### Prompt
Tell how many lines contain the string "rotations" in the material underneath; the reply is that number and no more.

### Data
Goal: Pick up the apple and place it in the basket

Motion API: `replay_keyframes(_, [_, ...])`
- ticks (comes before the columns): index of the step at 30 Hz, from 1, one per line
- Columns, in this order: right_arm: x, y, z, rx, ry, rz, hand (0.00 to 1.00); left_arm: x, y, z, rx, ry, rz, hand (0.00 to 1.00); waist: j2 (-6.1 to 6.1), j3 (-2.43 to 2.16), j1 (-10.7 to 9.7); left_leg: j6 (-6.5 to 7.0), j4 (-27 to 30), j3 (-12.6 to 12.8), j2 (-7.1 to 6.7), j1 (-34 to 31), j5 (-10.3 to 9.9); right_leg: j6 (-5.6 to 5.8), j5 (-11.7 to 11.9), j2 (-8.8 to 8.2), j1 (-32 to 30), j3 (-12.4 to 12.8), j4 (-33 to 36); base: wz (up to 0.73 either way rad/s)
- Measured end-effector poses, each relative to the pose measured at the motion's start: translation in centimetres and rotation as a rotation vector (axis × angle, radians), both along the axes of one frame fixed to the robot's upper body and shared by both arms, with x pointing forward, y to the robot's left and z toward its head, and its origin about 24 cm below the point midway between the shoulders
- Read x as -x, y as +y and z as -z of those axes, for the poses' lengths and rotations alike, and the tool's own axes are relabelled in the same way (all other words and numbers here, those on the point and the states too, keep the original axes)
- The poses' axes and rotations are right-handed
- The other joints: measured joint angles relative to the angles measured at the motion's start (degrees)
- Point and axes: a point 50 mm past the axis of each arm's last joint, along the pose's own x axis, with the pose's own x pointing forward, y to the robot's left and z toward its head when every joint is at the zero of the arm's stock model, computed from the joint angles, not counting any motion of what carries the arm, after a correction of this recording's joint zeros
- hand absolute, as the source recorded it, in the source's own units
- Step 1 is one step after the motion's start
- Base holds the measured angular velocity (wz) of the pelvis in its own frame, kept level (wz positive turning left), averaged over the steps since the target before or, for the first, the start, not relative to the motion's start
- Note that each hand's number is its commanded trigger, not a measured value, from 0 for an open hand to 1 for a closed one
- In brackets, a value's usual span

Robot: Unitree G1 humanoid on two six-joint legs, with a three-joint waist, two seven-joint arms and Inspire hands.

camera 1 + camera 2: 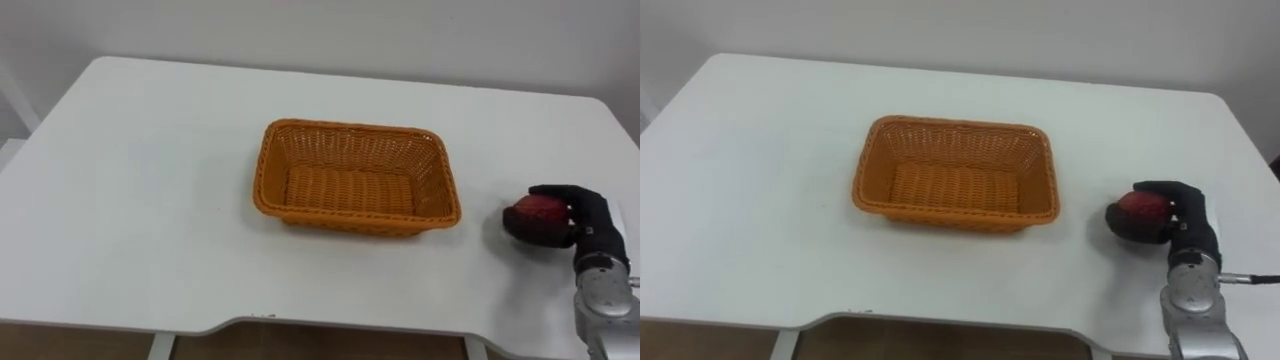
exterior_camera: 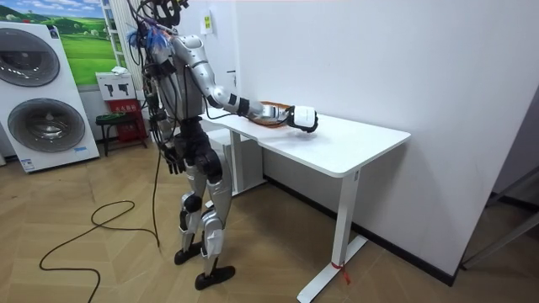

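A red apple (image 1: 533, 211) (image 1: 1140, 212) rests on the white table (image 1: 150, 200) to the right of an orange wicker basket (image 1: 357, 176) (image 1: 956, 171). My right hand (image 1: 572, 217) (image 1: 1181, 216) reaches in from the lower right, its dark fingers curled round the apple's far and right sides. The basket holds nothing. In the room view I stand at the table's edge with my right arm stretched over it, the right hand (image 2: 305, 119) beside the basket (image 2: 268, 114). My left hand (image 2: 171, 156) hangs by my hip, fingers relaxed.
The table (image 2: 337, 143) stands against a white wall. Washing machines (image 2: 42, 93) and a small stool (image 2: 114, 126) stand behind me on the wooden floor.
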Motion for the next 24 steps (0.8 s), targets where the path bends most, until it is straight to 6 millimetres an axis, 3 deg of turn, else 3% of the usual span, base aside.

### Answer section
2